Elle a notamment exposé le déboisement du secteur de la rue Saint-Philippe pour la construction d’une soixantaine de logements, celui de l’école secondaire Le boisé (qu’elle ne souhaite pas devenir l’école Déboisé) pour l’agrandissement de la piscine Édouard-Dubord, derrière le centre commercial la Grande Place des Bois-Francs, ainsi que dans le Colonial.
Elle a demandé au maire Vincent Bourassa si la Ville avait quelque chose dans ses cartons pour protéger les arbres et les boisés restants. Elle a rappelé que la Ville avait reculé sur sa taxe de la canopée (taxes des arbres), avec justesse a-t-elle précisé en raison d’un règlement mal ficelé, mais elle se questionnait si une autre mesure était envisagée.
Le maire a avancé que la Ville n’avait rien prévu à cet effet, tout en précisant que des mécanismes étaient déjà en place pour notamment encadrer les promoteurs qui doivent respecter plusieurs conditions dans les différentes étapes de leurs projets. Le reboisement figure parmi les conditions.

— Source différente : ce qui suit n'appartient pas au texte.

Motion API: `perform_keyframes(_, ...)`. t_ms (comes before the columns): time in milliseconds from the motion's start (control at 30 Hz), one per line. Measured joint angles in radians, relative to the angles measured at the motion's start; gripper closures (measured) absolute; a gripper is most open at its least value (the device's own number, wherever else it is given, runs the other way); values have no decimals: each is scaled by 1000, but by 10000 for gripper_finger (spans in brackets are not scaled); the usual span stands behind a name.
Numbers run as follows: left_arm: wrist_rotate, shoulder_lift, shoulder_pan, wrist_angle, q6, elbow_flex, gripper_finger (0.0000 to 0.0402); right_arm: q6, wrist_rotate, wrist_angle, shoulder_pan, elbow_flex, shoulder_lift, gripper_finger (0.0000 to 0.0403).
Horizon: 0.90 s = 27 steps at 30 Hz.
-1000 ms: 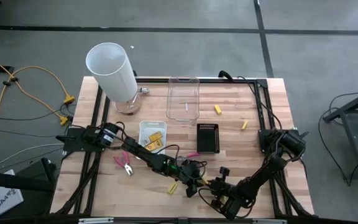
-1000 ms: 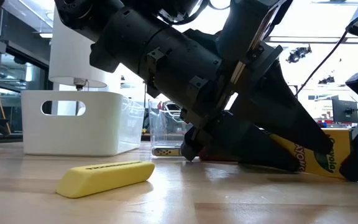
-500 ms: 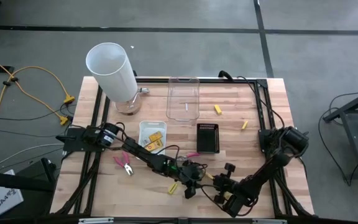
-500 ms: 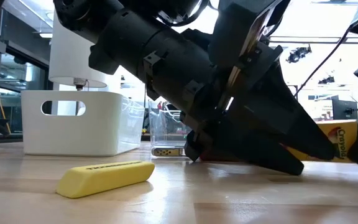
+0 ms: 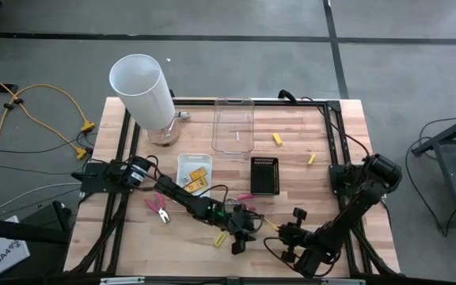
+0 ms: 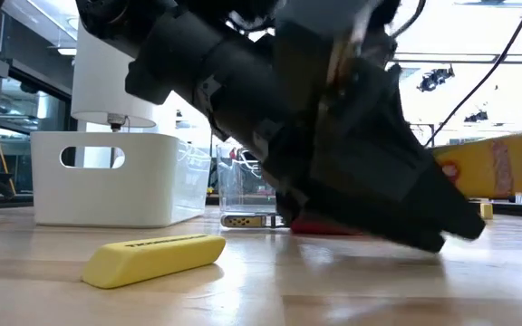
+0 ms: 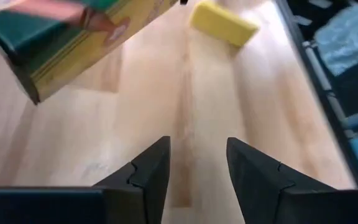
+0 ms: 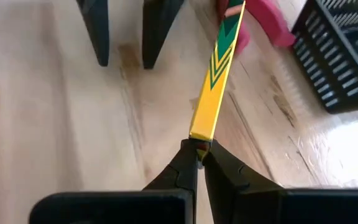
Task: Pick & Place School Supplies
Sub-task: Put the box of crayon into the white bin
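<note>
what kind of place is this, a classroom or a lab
Most likely a robotics lab or workshop, not a classroom: a wooden workbench in a metal frame on bare concrete floor, yellow cables trailing beside it, and bright industrial ceiling lights behind.

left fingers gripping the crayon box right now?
No: in the left wrist view the left fingers stand apart over bare wood, while the right gripper pinches the crayon box by its end.

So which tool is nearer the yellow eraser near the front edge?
Left. The left tool hovers just beside the eraser; the right tool sits farther off, gripping the crayon box.
</note>
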Motion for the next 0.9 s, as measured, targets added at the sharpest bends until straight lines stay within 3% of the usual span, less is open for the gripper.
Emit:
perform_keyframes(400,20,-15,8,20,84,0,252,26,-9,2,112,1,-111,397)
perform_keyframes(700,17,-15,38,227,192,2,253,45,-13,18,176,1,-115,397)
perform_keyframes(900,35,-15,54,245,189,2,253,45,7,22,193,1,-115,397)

Vincent Bourassa se dit personnellement sensible à la protection des arbres et il soutient que la Ville fait tout en son possible pour limiter la coupe de ceux-ci, entre autres, lors de projets immobiliers.
Ces derniers, a-t-il pris soin d’ajouter, s’avèrent nécessaires en cette période où Victoriaville vit une pénurie de logements historique. “Nous sommes en mode rattrapage au niveau du logement. Il faut assurer un toit aux gens, notamment des appartements abordables.”

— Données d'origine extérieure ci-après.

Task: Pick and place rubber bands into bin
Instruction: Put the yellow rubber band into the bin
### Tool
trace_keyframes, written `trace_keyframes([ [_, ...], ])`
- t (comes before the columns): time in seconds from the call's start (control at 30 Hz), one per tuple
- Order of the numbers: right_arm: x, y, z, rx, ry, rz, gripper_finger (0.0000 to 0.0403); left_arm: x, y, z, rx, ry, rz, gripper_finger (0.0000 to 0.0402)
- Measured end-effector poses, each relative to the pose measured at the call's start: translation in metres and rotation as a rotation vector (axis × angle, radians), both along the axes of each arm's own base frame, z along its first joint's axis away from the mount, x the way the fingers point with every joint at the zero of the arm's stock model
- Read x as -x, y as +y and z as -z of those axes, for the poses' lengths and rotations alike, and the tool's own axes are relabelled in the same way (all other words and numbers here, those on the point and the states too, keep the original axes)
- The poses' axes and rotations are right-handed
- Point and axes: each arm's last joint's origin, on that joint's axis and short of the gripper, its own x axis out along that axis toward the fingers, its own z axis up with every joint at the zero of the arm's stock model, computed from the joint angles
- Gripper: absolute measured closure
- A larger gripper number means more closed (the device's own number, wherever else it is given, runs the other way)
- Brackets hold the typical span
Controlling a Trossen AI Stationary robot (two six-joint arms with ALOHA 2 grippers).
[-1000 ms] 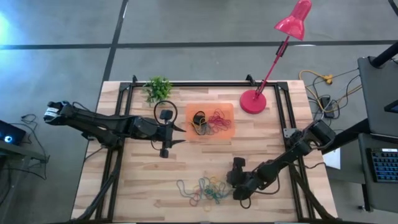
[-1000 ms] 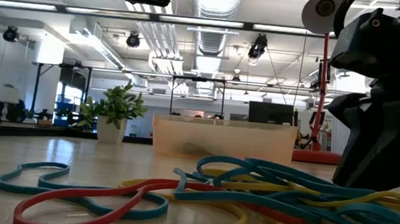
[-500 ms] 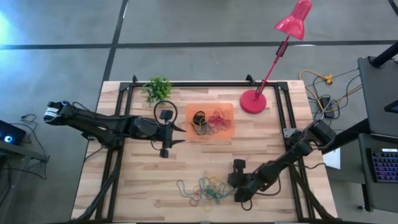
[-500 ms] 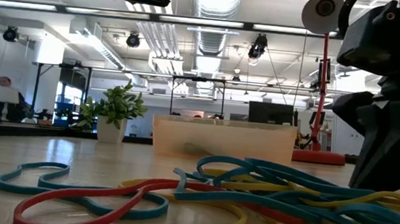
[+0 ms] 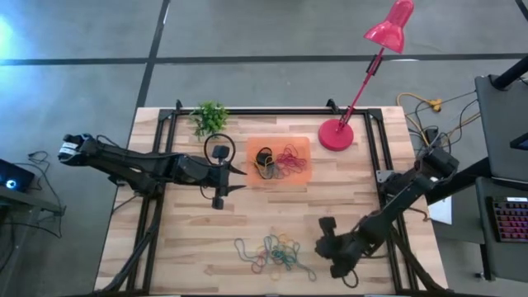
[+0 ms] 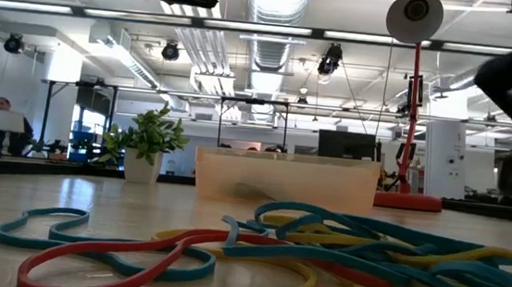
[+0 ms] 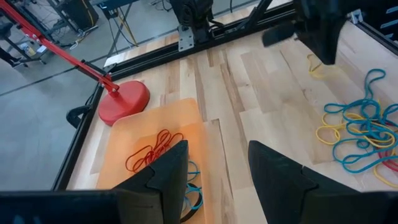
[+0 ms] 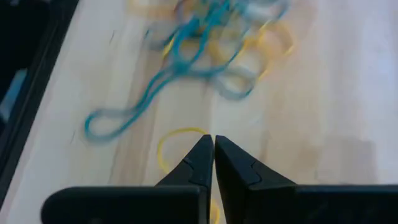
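At the near edge of the table, the right gripper (image 8: 214, 144) had snapped shut from part-open a second before and pulled back from the heap of thin coloured rubber bands (image 5: 276, 252). A yellow loop (image 8: 177, 146) lay at its closed tips; whether it was pinched, I cannot tell. Farther off, the left gripper (image 7: 214, 163) hung open and empty beside the shallow translucent orange plastic bin (image 5: 279, 162), which already held several bands.
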Motion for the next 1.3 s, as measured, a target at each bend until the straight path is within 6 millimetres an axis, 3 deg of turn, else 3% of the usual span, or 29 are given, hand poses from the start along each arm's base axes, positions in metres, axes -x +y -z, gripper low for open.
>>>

Le directeur général, Me Yves Arcand, a renchéri en affirmant que la Ville priorise encore et toujours l’approche 3-30-300 et qu’elle maintient son objectif d’atteindre une canopée de 30% sur son territoire.
Dans cette optique, plusieurs actions ont été prises et de nombreux partenariats ont été développés, notamment avec Nature-Avenir et Nature-Action Québec. Des milieux naturels de la ville sont ainsi protégés à perpétuité.